When clients come to me they are usually at their worst. They are worried about child custody, visitation, support, and property division. They don’t know if they can keep their house, who should move out and they feel desperate about their relationship with their children. Will they be able to parent in a meaningful way? Are the children going to be damaged by the divorce? Will they have enough money to adequately provide for the children? These issues represent the most important aspects in a person’s life.
Raising children well and having adequate resources with which to live are essential components to living a purposeful life and being happy. With life’s most important issues at stake, it’s no wonder that divorce can be a destructive, contentious process, with people spending many thousands of dollars to have their issues determined by a judge.

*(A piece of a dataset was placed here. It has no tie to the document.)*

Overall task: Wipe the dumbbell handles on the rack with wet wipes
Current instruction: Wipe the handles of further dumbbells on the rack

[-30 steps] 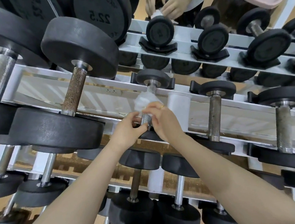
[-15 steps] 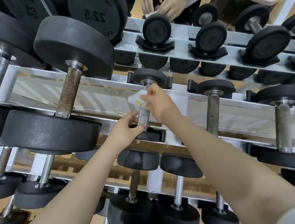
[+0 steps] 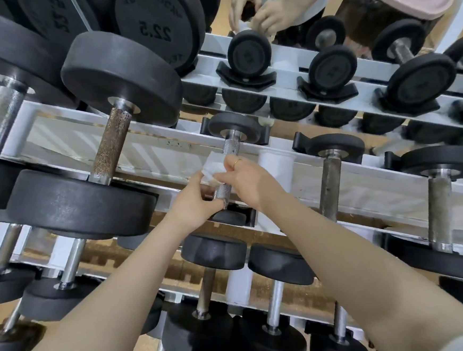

But divorce can also be a constructive process.
I come to work each day knowing I am going to change the way a family lives for the better. I am a healer and I bring tools to the world of divorce that restore family health rather than destroy what is left of a broken family. I can’t do this work by myself, however. Both spouses must be committed to restoring health to their family and both must be willing to work with me to learn new skills.
I use the Collaborative Process to help people transition out of broken marriages and into a new relationship that has improved communication and places that focus on raising happy, healthy children who have enough time with both parents and feel loved and supported in both parents homes. We have to agree to discard labels like sole custody, joint custody and shared custody and focus on the nuts and bolts of parenting and what each parent is going to do to ensure the goal of raising healthy children is accomplished.
This is not an easy task, but with the proper level of client commitment and use of talented professionals, divorce can be a healing process with the help of lawyers who know how to employ the healing arts in their work with families.